Trump's personal physician Dr. Sean Conley said the president was doing 'very well' but Meadows told reporters after the briefing that Trump had a 'very concerning' situation on Friday and the next few days would be critical.
The contradictory information immediately raised questions about the seriousness of the president's infection - he is a high-risk category due to his age and weight - and how transparent the White House was being with the health of the nation's leader.
Adding to the image problem, Meadows, 61, originally asked to be identified a person familiar with the president's condition when the quote was sent to the media via a pool report. But he was caught on camera talking to the small pool of reporters who follow the president on a daily basis outside of Walter Reed Medical Center, leading to him to be identified by name.
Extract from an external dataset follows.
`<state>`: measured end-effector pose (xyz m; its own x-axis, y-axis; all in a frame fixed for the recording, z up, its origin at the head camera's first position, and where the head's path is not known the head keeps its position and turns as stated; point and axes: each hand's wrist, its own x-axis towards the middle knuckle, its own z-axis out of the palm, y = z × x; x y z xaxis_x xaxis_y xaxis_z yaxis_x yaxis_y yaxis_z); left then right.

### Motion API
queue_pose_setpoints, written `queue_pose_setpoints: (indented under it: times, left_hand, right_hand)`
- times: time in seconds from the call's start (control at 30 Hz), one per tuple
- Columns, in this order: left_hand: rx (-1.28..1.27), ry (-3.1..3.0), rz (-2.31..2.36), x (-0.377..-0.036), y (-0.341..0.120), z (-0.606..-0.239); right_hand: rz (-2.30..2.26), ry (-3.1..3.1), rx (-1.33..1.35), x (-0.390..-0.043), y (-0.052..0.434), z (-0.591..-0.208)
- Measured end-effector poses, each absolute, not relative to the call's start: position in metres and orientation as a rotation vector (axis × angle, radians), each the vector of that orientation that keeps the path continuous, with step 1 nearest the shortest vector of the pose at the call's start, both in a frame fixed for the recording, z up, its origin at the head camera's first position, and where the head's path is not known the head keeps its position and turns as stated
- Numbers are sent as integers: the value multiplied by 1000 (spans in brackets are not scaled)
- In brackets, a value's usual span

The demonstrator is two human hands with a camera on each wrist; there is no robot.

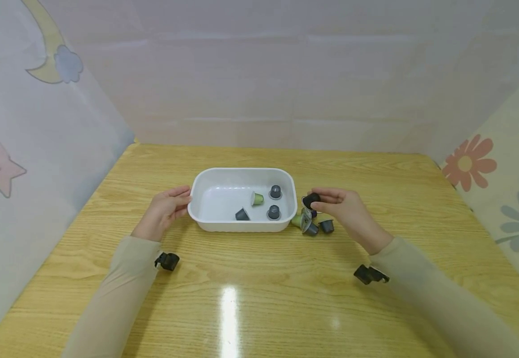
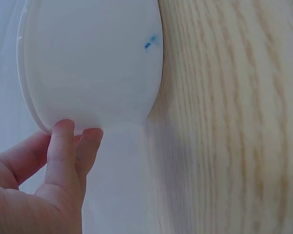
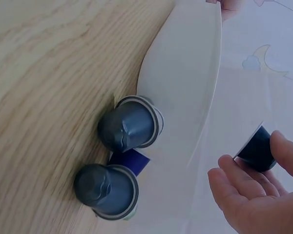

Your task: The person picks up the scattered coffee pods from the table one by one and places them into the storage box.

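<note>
A white rectangular bin (image 1: 243, 226) stands on the wooden table. Inside it are several coffee capsules: a green capsule (image 1: 257, 199) on its side, a dark grey capsule (image 1: 242, 215) tipped over, and two more with their rims down. My left hand (image 1: 163, 209) touches the bin's left end with its fingertips, at the outer wall near the rim. Beyond the right end, my right hand (image 1: 346, 206) pinches a black coffee capsule (image 3: 258, 150) between thumb and fingers, raised above the loose capsules. Among those, dark grey capsules (image 3: 129, 124) partly hide a purple capsule (image 3: 131, 161).
A green capsule (image 1: 297, 220) lies against the bin's right end. Another dark grey capsule (image 1: 326, 226) sits at the pile's right edge. Pale patterned sheets (image 1: 241, 89) rise behind the table and at both sides.
</note>
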<state>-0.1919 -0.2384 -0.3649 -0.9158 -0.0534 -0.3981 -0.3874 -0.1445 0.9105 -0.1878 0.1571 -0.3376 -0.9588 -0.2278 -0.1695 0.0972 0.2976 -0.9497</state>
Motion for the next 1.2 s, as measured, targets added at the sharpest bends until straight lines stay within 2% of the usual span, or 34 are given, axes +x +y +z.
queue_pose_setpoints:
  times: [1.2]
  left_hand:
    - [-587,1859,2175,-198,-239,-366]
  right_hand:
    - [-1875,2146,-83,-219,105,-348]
White House Chief of Staff Mark Meadows, seen sitting on the bench at a briefing on President Trump's health by the medical team at Walter Reed on Sunday, has come under fire for his handling of the situation
Whit House Chief of Staff Mark Meadows gave contradicting information on President Trump's health Saturday compared to what the medical team said; on Sunday, Meadows, above, did not make any public statements on Trump's health
President Trump's positive COVID diagnosis upended the White House and left many of his staff shell-shocked. The White House had perpetuated an untouchable image when it to combating the virus, arguing their testing measures meant staff and president alike were protected from the disease that has infected more than 7.41 million Americans.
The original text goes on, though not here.